Transparency, too, is critical. As Patti Sanchez, chief strategy officer for the communication consultancy Duarte, wrote in a 2018 post for the Harvard Business Review, relatively few businesses go to the trouble of gathering feedback from their employee base before undergoing significant change. One survey conducted by Duarte found that of 200 business leaders, 69% were contemplating change – but only half had bothered to solicit input from their teams before the fact.
Not taking employees' voices into account, she wrote, is a recipe for disaster. Nothing kills morale and engagement quite like uncertainty – especially when it comes to wide-scale changes. While it is not possible to keep everybody in the loop about everything, they need to know what's coming. One example that she offered was of an employee voicing concerns over turnover in the wake of change, and the added burden it would place on holdovers. The solution was a meeting in which the employee (and everyone else) was assured that low performers would be weeded out, and hiring would be ramped up.

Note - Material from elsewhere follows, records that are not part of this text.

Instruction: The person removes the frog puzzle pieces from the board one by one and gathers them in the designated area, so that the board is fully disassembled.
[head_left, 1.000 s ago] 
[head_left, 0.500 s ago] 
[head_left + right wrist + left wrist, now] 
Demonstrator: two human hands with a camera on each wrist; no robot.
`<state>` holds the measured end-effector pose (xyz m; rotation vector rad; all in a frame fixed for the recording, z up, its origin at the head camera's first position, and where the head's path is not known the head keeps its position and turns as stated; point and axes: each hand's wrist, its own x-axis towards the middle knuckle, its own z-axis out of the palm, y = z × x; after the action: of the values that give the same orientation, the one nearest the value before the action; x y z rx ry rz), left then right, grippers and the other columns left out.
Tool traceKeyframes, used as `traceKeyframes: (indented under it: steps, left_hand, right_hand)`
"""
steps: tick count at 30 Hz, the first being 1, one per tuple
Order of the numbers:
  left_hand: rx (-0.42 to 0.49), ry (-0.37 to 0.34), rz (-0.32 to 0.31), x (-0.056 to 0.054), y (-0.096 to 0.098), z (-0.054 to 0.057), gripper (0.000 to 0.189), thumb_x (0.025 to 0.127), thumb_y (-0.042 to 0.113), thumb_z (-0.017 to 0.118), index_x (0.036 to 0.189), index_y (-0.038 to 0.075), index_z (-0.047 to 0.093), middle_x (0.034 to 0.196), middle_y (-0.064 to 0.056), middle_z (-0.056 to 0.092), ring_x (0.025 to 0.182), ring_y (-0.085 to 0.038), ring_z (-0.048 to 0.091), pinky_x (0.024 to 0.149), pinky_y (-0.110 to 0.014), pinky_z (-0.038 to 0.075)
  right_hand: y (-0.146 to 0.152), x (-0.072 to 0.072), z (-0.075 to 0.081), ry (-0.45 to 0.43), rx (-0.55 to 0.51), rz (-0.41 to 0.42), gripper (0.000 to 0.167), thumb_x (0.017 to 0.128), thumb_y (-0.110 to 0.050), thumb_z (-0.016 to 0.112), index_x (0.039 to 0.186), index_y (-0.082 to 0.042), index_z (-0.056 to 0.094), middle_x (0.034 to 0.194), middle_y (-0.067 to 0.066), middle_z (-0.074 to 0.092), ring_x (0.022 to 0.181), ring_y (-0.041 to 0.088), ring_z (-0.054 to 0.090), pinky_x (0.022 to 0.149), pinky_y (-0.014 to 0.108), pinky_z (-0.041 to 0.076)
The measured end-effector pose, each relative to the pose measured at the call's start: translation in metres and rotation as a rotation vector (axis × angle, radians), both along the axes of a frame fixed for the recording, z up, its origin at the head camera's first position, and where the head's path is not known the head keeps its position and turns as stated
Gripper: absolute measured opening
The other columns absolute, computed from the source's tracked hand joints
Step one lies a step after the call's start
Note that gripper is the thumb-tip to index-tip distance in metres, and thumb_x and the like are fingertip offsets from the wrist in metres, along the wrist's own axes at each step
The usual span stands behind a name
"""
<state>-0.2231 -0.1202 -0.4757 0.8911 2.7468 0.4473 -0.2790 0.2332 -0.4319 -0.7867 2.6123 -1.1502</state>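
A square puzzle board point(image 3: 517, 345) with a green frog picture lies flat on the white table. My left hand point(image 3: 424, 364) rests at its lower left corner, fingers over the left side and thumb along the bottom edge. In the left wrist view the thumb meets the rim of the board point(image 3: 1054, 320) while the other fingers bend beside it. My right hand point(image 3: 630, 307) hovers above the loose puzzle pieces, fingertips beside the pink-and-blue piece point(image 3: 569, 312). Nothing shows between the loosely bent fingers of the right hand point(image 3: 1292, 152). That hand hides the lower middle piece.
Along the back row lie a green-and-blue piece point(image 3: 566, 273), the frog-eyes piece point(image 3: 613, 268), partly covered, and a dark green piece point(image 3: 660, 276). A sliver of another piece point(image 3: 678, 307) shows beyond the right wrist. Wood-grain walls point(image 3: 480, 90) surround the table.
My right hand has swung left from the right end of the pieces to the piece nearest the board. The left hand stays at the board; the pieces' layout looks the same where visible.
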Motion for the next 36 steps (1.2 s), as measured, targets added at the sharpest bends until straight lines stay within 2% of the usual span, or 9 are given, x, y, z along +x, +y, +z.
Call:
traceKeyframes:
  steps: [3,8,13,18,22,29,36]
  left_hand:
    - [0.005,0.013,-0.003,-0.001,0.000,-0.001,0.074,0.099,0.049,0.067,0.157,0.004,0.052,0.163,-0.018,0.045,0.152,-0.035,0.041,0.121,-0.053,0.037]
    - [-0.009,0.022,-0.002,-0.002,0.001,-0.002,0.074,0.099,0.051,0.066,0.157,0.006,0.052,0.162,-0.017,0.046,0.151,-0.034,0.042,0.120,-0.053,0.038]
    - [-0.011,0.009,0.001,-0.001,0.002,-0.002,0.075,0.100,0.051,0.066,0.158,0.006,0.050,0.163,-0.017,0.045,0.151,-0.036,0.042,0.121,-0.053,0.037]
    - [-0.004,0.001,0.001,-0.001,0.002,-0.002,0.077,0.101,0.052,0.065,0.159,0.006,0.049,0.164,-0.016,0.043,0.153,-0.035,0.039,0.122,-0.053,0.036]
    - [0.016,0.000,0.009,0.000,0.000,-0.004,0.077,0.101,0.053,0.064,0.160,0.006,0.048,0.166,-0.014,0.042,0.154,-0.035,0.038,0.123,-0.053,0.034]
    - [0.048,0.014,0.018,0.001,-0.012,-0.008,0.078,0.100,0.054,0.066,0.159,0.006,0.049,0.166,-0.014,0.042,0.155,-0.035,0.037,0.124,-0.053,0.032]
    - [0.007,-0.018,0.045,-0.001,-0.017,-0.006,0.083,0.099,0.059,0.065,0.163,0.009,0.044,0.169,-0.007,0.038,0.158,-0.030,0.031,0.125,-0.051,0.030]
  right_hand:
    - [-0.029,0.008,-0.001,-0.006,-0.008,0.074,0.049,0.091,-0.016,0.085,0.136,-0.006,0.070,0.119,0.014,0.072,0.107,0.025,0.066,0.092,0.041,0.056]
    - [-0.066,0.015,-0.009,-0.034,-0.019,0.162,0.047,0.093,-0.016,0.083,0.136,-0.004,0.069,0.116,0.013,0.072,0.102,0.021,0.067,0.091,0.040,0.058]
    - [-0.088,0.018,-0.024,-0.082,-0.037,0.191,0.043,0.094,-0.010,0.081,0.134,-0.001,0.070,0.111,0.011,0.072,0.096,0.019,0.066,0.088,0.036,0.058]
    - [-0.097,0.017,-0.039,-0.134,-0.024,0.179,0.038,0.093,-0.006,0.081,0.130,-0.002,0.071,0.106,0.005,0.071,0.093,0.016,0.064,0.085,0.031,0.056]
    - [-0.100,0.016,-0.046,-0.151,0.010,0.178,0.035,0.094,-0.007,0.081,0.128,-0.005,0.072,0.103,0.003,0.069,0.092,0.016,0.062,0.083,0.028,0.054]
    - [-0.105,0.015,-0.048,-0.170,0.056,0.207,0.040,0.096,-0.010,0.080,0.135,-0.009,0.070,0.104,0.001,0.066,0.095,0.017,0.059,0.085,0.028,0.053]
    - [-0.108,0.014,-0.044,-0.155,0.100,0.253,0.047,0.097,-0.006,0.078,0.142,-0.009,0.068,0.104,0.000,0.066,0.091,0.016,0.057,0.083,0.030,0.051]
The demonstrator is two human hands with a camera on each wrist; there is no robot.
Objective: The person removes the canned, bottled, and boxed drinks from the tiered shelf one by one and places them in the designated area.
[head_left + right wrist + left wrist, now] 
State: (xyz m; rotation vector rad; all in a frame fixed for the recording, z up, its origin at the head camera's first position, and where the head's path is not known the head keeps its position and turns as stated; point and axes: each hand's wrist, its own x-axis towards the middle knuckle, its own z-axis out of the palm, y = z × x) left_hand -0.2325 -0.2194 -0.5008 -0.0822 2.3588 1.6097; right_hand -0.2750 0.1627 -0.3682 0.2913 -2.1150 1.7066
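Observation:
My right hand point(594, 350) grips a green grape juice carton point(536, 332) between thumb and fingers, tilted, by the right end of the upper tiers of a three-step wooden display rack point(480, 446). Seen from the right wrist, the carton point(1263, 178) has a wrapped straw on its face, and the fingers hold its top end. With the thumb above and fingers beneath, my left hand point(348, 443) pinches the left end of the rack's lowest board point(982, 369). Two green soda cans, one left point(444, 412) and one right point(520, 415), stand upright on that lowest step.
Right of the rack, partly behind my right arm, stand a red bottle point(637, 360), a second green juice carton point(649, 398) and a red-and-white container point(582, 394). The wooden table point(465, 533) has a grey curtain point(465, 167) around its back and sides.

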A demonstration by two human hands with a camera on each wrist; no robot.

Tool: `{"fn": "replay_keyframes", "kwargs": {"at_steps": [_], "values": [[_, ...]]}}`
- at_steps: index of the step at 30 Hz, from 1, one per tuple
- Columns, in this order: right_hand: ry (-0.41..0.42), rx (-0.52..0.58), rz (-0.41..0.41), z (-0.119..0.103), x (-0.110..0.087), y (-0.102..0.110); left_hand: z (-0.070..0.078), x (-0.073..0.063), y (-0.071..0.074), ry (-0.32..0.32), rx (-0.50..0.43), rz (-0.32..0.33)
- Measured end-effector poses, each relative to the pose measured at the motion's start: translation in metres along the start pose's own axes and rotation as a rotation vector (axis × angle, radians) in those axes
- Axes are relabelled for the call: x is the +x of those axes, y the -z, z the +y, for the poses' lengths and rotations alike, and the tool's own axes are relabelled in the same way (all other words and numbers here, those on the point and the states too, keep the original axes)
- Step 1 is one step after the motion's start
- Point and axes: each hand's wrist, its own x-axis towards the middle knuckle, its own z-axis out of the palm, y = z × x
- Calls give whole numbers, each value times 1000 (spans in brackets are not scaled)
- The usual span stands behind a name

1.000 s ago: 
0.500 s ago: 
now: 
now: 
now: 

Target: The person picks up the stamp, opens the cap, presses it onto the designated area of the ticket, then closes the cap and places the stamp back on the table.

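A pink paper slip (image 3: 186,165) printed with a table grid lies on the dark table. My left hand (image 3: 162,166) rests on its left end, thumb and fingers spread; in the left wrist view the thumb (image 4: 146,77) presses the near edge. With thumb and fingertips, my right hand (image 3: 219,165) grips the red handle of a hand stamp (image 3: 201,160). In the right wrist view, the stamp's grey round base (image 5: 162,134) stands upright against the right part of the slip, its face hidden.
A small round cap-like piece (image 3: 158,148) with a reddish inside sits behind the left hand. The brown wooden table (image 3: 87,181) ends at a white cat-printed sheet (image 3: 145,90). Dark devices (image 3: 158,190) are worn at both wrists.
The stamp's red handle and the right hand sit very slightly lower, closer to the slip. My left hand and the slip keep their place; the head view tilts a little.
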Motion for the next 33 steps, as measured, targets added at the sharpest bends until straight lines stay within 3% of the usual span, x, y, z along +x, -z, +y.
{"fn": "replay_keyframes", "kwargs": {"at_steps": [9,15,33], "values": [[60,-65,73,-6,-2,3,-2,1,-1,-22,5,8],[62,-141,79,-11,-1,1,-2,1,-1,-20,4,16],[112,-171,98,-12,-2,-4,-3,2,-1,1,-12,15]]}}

The point is that transparency leads to awareness and inclusion. One idea for CEOs is to present the company's story, and make one and all aware of how the latest chapter fits into the larger narrative. That leads to trust and healthier relationships moving forward.
Effective change implementation can take a variety of forms. There is, of course, the single-leader model, where a CEO becomes the driving force behind and, in some ways, symbolic of the change movement as a whole.
As an example, when Shell Oil Company made some necessary changes to its internal processes in the face of an oil reserve crisis and leadership change in 2004, there was some initial pushback on the part of some countries where Shell was based, as those nations stood to lose market share. But Shell oil group chairman Jeroen van der Veer manned the point of the transition team and managed to make clear that the changes would prove beneficial in the long run. The lesson is a good one – that while it is often necessary (and beneficial) to delegate certain tasks, there are clearly other times where it is essential for the CEO to take the reins.
At the other extreme is the EMS unit in Tulsa, Oklahoma, which sought to improve its processes collaboratively after a survey of every EMT, paramedic and firefighter concluded that the various organizations worked well together … until management got involved. Measures were instituted to improve communication between leaders, as well as between leaders and the various crews, and it led in time to a far more efficient operation – the point being that there is no one-size-fits-all approach to dealing with change. There must be some adaptability, some understanding of the unique factors that a given company faces during change-heavy transitions.
The only certainty, really, is that organizations will need to evolve in the face of changing industry landscapes. When the need comes to bear, leaders must prepare themselves to face every eventuality with discipline, transparency and creativity.